En ‘Lluvia fina’ el protagonismo está más repartido: lo soportan una viuda, sus tres hijos y su nuera. Landero los quiere reunir, a pesar de sus frustraciones y heridas no cerradas, para celebrar el ochenta cumpleaños de la madre, figura sombría, rigurosa y exigente a la que sus dos hijas, Sonia y Andrea, culpan de haber truncado sus sueños, arrancándolas de la infancia para incorporarlas a la sórdida tarea del sustento familiar. Se quejan también del indulgente trato recibido por el hermano menor, Gabriel, que apuntala su aparente felicidad en un carácter estoico y una actitud escéptica, adquiridos en la adolescencia al descubrir, según sus propias palabras, que “la vida se resuelve siempre en un fracaso. Siempre, sin excepciones. Porque siempre, al final, todos envejecen, mueren y no cumplen sus sueños”.
La historia familiar nos va llegando, con ese tono de derrota, a través de las conversaciones que todos mantienen con Aurora, la mujer de Gabriel, paciente receptora de confidencias siempre dispuesta a suavizar los agravios que todos, sin excepción, acumulan y atesoran. Con ella comparten sus recuerdos discordantes, manipulados por una memoria tramposa con la connivencia del tiempo.
El relato del pasado así construido adopta por momentos apariencia de cuento moralizante, en parte por la distribución maniquea de los personajes: del lado oscuro, el del rencor, un infierno en el que también ardían personajes anteriores como Dámaso o Hugo Bayo, está la madre, pero también la descreída, solitaria y resentida Andrea, cuyas peroratas suenan a letras de ‘heavy metal’. En el reverso luminoso están Aurora, Gabriel y su padre, incansable y mítico contador de historias fantásticas. Esa aparente fábula para niños va adquiriendo aires de cuento cruel con la presencia morbosa de Horacio, pretendiente y posterior marido de una Sonia preadolescente, dueño escrupuloso de una valiosa colección de juguetes que vive rodeado de parafernalia infantil.

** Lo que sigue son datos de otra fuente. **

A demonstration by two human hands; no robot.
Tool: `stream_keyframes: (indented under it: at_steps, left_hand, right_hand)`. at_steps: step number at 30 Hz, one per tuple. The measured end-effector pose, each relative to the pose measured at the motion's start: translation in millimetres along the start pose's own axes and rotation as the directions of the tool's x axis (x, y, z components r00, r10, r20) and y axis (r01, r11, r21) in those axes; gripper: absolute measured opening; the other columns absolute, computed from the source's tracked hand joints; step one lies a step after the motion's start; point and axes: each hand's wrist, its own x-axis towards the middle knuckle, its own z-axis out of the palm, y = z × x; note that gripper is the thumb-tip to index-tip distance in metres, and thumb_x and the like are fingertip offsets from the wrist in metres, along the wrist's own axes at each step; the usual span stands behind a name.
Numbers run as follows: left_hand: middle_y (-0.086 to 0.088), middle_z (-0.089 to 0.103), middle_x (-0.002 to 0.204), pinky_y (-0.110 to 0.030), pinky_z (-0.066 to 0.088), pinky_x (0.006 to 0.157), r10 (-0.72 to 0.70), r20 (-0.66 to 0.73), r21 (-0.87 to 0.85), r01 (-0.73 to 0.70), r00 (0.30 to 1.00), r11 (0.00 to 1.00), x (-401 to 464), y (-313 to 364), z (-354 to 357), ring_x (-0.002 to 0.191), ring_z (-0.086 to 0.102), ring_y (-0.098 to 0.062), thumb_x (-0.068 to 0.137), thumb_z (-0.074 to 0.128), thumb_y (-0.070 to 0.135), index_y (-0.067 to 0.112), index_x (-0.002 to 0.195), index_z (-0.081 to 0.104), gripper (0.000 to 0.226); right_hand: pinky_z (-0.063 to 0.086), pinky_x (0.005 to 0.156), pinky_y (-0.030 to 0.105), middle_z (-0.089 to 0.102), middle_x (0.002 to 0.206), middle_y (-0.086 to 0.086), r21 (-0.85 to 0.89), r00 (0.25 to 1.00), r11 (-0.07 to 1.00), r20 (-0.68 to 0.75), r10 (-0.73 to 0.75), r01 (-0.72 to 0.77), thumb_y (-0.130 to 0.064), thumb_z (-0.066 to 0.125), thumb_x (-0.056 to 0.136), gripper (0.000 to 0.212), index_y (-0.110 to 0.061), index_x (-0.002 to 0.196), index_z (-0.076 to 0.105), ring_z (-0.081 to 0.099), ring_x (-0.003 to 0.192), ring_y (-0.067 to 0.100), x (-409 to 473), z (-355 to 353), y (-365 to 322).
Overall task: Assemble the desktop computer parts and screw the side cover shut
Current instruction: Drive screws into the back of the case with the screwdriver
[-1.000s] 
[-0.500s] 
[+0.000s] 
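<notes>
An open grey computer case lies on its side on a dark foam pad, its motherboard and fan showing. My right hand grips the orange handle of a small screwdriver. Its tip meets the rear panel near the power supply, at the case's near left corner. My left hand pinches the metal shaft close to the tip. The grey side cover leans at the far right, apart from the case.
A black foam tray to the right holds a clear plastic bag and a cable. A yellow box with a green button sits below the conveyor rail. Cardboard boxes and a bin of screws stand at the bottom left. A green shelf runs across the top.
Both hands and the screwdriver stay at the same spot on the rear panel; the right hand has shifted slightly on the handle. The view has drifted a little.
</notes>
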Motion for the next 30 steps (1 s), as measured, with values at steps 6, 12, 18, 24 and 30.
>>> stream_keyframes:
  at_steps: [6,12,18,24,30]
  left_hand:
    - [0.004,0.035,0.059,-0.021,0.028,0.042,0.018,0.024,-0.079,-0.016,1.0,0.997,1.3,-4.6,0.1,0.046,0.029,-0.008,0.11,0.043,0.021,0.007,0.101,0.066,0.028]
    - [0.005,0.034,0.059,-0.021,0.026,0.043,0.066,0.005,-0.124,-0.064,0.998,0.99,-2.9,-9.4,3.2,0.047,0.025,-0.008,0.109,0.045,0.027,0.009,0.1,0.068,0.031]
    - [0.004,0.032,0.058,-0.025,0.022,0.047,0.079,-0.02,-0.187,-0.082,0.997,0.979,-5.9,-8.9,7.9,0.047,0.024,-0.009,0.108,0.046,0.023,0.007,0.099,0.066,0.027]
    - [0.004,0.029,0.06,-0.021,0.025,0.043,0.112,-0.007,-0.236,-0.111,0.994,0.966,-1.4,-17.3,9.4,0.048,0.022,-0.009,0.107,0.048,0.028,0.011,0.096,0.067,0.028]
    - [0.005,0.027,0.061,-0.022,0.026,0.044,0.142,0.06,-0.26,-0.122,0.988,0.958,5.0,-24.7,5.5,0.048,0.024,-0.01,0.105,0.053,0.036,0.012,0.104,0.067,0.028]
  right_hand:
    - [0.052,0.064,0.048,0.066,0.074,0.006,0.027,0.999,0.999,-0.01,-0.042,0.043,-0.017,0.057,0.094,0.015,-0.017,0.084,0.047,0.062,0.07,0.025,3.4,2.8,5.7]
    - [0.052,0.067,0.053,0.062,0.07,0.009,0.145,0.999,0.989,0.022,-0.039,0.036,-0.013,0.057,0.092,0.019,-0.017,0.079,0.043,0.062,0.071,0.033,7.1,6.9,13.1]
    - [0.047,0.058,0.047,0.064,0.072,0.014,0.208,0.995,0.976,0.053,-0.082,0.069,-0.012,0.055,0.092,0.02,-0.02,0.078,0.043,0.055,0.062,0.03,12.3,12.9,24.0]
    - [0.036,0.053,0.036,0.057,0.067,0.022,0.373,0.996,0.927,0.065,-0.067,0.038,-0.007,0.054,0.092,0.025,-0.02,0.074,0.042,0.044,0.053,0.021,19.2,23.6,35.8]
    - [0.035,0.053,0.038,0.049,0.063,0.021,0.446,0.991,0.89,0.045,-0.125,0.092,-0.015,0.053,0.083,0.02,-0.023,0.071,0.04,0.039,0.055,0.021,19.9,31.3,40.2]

Traspasadas las fronteras de la adolescencia, el relato va definiendo cuánto de luz y cuánto de sombra hay de verdad en cada uno, resultando engañoso cualquier intento de simplificación, y convirtiendo la verdad en una quimera inalcanzable, o al menos sujeta a cuestionamiento por parte de los personajes y del propio lector.
Ya sabíamos, finalmente, que las familias desgraciadas lo son cada una a su manera, pero Landero aprovecha los sinsabores de esta para mostrarnos, como siempre de forma magistral, el poder torturante de las palabras, su peso imprevisto una vez quedan dichas y la imposibilidad de enterrar, de forma definitiva, los espectros del pasado.